Your absence was definitely felt at Munich this year and some of your colleagues in the CODEL were saying, “He can’t come, he has a primary fight.” Your challenger, Jared Lovelace, whom you bested in the end, talked in his campaign about foreign entanglements and America First. Does that resonate in your district?
Yeah, some. I think Russian propaganda has made its way into the United States, unfortunately, and it’s infected a good chunk of my party’s base. And I have to explain to them what’s at stake, why Ukraine is in our national security interest. By the way, you don’t like Communist China? Well, guess what? They’re aligned [with Russia], along with the Ayatollah. So when you explain it that way, they kind of start understanding it. And unlike 1939, we want to provide deterrence so that we don’t have to send anyone over, and we don’t want Article V invoked. Because the next thing the Russians will do is [attack] Moldova, Georgia, and then part of the Baltics. Or at least provoke a lot. So I just think it’s preventative.

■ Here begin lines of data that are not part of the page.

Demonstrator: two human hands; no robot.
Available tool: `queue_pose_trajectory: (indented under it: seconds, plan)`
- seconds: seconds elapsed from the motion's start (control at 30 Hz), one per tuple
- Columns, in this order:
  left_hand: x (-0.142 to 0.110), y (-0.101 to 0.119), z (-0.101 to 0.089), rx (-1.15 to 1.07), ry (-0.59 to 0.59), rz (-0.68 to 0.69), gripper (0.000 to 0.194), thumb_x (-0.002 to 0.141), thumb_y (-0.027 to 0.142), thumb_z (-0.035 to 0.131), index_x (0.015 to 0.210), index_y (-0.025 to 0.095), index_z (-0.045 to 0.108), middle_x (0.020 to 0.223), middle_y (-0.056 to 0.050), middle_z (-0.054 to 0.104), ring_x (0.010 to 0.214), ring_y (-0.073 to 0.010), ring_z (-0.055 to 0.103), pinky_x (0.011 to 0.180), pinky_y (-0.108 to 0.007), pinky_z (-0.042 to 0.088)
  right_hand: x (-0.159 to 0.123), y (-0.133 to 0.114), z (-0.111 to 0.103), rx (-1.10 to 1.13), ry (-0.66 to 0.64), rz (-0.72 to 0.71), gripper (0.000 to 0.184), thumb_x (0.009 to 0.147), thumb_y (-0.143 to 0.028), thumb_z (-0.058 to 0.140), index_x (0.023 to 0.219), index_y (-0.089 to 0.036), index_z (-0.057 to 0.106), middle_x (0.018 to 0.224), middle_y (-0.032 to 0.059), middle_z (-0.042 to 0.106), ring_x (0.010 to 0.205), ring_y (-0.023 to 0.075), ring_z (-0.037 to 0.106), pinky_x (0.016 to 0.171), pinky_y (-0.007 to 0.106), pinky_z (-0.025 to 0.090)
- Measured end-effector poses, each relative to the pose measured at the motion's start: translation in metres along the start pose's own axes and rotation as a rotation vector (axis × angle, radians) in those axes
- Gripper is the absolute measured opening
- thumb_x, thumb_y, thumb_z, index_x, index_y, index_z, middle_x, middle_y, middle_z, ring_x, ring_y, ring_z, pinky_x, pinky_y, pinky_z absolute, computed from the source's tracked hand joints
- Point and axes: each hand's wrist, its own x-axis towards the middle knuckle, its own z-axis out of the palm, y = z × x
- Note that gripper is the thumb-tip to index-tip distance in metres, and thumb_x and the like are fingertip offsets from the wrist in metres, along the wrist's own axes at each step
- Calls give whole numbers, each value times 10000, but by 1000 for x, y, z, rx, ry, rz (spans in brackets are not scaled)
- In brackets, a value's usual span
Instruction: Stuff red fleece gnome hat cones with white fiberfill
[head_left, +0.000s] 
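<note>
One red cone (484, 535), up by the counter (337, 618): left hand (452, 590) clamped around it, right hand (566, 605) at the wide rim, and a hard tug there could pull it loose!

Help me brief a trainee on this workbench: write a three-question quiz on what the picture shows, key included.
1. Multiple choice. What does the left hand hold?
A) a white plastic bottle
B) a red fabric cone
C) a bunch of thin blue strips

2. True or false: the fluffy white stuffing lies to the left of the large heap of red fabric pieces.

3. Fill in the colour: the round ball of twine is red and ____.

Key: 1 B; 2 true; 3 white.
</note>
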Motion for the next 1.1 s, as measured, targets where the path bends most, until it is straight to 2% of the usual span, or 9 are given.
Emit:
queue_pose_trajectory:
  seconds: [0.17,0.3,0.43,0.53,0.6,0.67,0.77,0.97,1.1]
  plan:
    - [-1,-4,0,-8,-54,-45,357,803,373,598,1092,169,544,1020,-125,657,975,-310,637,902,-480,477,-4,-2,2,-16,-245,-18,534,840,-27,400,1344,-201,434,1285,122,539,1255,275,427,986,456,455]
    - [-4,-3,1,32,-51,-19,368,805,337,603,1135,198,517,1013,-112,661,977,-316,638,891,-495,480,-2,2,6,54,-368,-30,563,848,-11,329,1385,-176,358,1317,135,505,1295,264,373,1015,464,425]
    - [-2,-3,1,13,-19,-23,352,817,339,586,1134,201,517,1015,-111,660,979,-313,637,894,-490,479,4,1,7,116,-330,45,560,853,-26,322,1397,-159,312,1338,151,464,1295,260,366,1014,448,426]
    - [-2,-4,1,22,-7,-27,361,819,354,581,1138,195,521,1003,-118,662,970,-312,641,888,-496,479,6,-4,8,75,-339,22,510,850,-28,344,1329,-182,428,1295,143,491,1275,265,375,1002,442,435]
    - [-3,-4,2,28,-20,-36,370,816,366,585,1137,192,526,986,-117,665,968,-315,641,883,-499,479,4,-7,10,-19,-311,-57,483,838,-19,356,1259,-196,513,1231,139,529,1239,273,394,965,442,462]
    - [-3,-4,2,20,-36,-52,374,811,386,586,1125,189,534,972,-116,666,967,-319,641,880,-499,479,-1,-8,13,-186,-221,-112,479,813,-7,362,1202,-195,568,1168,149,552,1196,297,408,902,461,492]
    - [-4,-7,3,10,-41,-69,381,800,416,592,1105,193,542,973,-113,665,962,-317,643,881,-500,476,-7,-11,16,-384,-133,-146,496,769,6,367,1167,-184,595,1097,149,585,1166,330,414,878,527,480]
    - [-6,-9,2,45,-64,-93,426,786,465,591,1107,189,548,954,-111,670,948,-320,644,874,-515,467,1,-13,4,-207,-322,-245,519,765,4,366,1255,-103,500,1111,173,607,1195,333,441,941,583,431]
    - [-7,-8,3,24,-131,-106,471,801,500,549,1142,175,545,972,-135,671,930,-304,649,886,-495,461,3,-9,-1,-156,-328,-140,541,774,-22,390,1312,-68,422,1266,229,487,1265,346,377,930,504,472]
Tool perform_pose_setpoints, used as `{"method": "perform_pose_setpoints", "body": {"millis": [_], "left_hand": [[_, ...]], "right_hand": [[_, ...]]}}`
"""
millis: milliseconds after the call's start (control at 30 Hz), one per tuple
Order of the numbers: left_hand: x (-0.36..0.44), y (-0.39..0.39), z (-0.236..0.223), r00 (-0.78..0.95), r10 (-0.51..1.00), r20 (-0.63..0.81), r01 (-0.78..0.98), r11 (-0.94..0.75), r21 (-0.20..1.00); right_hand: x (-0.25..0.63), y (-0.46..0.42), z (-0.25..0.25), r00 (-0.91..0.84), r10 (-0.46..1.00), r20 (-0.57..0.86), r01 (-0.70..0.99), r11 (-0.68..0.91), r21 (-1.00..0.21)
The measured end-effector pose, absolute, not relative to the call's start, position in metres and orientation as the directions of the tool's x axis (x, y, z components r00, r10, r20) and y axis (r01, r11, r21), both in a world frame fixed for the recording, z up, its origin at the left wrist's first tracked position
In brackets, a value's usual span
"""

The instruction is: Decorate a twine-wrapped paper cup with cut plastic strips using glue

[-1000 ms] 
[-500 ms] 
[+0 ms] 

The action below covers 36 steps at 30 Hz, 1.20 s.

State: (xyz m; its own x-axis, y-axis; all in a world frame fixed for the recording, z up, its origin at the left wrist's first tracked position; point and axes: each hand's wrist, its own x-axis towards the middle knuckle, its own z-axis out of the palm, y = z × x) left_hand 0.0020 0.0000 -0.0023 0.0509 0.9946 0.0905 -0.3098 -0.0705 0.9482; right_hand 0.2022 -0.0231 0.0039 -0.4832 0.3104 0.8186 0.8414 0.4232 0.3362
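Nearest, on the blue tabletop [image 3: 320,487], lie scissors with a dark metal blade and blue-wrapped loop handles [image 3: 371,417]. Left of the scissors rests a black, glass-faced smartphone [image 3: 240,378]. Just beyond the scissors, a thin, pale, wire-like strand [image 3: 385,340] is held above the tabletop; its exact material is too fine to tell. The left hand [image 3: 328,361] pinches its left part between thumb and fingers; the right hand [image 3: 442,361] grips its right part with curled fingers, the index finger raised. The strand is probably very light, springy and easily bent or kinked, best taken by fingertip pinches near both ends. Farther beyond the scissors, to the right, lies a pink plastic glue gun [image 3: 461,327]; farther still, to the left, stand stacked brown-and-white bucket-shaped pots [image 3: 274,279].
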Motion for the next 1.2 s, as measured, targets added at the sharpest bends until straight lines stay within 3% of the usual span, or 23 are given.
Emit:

This war is so personal for me, and probably because of that, I just have a really hard time understanding why Ukraine is such an unpopular issue on the right. Do you understand it?
Yeah, I don’t understand it! I grew up with this construct of Ronald Reagan, and I tell my constituents: “What would Reagan do?” Well, he believed in leading the free world. He believed in a strong NATO. He didn’t attack NATO. You know, the fact that Finland and Sweden are now part of NATO is phenomenal. And I visited both those countries; they have a lot to offer. But I don’t know if it’s some of that impeachment stuff that came out of Ukraine, maybe that’s part of it. Or they just think it’s corrupt and they think we’re throwing money in a black hole.